This infrastructure is still used to deliver broadband, offering speeds up to 1 Gbps. However, it typically has higher latency, greater contention and lower reliability compared to full fibre.
Availability is limited to specific urban areas and the service is offered exclusively by Virgin Media business broadband.
SoGEA broadband (FTTC without the landline)
Relies on: Fibre to the street cabinets, then copper for the ‘last mile’.
SoGEA is a version of Fibre to the Cabinet (FTTC) that operates without a traditional landline. It has become the standard replacement ahead of the upcoming PSTN switch-off.
While widely available, performance is limited due to its continued reliance on copper for the final connection.
It is offered by all major business broadband providers.
ADSL
Relies on: Copper cables and local street cabinets only.

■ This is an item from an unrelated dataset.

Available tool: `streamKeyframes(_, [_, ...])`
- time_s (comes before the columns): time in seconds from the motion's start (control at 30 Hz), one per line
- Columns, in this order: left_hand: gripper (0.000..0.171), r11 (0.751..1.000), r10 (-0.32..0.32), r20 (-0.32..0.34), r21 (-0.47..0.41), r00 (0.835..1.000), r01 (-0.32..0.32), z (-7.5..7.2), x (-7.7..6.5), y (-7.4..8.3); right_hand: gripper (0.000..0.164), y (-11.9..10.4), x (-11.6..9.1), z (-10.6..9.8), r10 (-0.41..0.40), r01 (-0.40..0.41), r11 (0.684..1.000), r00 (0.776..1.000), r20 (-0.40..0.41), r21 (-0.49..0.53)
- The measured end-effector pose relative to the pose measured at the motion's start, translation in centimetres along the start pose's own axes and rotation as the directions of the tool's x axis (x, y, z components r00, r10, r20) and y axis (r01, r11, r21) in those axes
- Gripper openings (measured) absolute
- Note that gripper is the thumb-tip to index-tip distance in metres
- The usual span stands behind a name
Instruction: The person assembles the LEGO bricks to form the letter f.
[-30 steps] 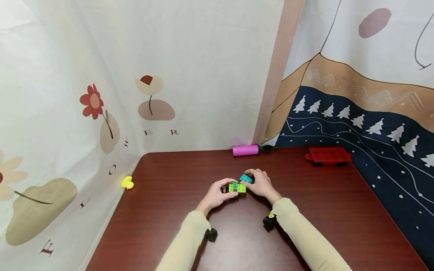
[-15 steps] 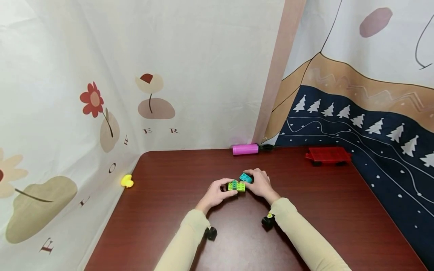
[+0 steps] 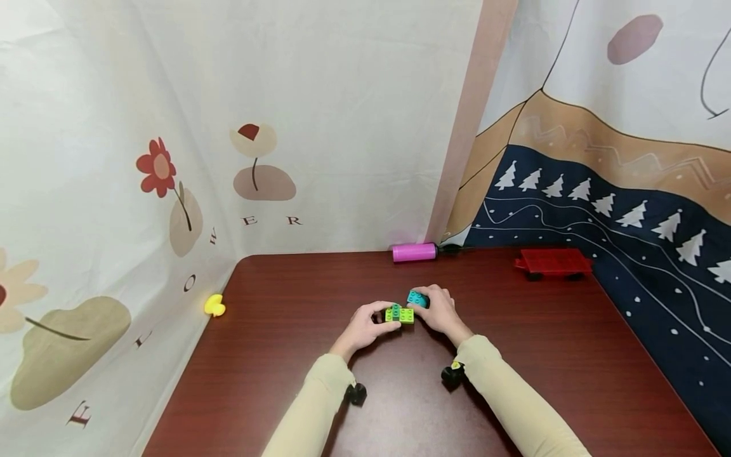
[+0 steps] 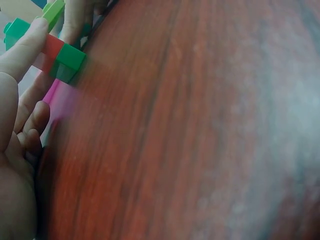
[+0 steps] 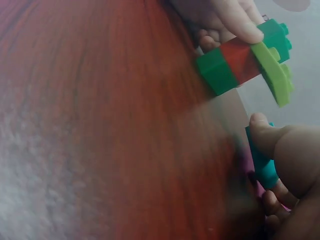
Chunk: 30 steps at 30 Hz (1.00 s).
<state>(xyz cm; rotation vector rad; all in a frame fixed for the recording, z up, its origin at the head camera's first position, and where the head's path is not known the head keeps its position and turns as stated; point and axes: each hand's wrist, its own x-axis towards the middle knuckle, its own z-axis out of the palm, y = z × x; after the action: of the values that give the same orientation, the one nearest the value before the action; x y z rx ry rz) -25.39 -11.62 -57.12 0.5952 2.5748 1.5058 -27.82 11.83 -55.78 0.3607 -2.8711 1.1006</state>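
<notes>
My left hand (image 3: 361,330) grips a small stack of toy building blocks between thumb and fingers. In the right wrist view the stack shows a green block (image 5: 218,73) at the bottom, a red block (image 5: 240,60) in the middle and another green block (image 5: 276,40) on top. A lime green block (image 5: 274,75) juts sideways from it, toward the right hand. Just behind and to the right, my right hand (image 3: 441,311) pinches a teal block (image 3: 417,298), its studs facing up. A narrow gap separates the teal block from the stack.
Both hands work over a dark red-brown table (image 3: 297,285). At its back edge lies a pink cylinder (image 3: 414,252) with a black end. A red toy wagon (image 3: 554,263) stands at the back right, and a yellow toy duck (image 3: 214,305) at the left edge.
The teal block has turned a little in my right hand and shifted slightly right, away from the stack. My left hand and its stack stay nearly still.
</notes>
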Motion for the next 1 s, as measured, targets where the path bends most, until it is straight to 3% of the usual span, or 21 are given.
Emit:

ADSL is a legacy broadband service, now used only where no other fixed line options are available.
It is most common in rural and underserved areas, and offers limited performance due to its full reliance on ageing copper infrastructure.
Offered by a small number of providers, such as BT business broadband.
Fixed line Ethernet services
The UK’s fixed line broadband infrastructure also supports dedicated Business Ethernet services used exclusively to interconnect multiple business sites.
These are typically delivered in two main ways:
Direct Ethernet access
Relies on: Leased line broadband infrastructure (local fibre and relays)
Used to connect multiple business locations with dedicated, high-performance links. When linking just two sites, it is often referred to as a point-to-point leased line.
Ethernet-in-the-First-Mile (EFM)
Relies on: SoGEA based infrastructure (copper and fibre via street cabinets)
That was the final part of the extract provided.